> [WORK REQUEST] Restate verbatim the span of lines below between the line with "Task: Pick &" and the line with "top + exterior", including those two lines, and only that span.

> [PROVIDED RECORDS]

........

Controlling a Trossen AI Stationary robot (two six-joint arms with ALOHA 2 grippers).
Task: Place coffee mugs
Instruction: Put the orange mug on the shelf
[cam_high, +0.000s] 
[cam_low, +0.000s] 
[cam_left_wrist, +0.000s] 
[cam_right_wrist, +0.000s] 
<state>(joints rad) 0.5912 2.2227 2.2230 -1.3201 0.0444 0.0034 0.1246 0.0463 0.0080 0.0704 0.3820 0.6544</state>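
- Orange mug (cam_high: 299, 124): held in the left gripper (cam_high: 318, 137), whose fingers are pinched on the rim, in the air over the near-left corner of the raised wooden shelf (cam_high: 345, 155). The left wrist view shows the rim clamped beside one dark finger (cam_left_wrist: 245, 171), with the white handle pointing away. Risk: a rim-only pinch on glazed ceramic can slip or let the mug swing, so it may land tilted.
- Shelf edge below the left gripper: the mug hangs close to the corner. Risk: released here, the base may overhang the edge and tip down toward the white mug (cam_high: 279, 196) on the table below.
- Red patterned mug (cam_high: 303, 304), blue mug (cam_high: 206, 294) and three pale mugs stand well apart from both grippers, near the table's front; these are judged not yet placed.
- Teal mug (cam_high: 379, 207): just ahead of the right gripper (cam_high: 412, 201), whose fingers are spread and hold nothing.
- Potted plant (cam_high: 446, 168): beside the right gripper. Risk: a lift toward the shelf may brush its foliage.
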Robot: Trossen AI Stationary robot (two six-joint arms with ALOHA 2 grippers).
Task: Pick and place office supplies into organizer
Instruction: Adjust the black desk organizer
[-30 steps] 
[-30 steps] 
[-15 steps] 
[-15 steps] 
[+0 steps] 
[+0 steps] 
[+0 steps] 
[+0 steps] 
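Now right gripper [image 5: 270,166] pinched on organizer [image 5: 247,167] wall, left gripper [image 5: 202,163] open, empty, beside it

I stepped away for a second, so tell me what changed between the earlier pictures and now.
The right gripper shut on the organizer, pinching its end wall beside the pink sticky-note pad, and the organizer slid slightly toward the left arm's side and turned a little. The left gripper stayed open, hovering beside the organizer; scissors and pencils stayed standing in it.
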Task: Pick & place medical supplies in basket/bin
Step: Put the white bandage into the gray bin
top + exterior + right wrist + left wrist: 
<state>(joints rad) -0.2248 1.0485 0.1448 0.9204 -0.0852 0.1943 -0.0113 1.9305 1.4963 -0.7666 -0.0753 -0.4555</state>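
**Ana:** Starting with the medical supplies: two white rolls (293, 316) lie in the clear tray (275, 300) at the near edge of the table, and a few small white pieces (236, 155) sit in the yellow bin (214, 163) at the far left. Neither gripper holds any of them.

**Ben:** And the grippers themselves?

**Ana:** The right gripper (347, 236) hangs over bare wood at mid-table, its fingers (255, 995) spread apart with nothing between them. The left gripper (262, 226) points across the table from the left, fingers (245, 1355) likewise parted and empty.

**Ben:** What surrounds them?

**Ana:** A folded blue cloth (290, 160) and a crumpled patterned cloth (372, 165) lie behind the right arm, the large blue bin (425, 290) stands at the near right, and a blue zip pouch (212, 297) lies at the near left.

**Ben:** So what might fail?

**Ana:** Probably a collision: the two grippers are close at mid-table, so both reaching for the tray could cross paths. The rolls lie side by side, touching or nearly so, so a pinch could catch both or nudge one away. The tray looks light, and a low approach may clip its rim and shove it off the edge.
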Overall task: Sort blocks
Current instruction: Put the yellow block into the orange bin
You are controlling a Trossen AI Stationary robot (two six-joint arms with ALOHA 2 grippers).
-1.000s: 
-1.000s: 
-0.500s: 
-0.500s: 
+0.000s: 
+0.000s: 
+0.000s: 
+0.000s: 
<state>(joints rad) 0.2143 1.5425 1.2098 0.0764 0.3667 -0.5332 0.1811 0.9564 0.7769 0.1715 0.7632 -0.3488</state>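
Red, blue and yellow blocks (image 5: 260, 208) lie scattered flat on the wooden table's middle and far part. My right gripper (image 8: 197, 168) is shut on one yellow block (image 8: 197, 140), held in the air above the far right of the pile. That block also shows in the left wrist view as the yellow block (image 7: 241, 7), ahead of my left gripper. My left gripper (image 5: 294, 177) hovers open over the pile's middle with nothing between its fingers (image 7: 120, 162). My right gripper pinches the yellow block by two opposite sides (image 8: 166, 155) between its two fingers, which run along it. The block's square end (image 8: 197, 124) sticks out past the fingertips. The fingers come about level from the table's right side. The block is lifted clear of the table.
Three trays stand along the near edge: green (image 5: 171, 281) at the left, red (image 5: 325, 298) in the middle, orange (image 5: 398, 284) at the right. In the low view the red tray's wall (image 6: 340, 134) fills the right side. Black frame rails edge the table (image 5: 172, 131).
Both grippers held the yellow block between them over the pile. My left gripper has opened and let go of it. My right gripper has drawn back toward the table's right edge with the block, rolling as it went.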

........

> [COMPLETED TASK]
Task: Pick & place medical supplies in basket/bin
Step: Put the white bandage into the gray bin
top + exterior + right wrist + left wrist: 

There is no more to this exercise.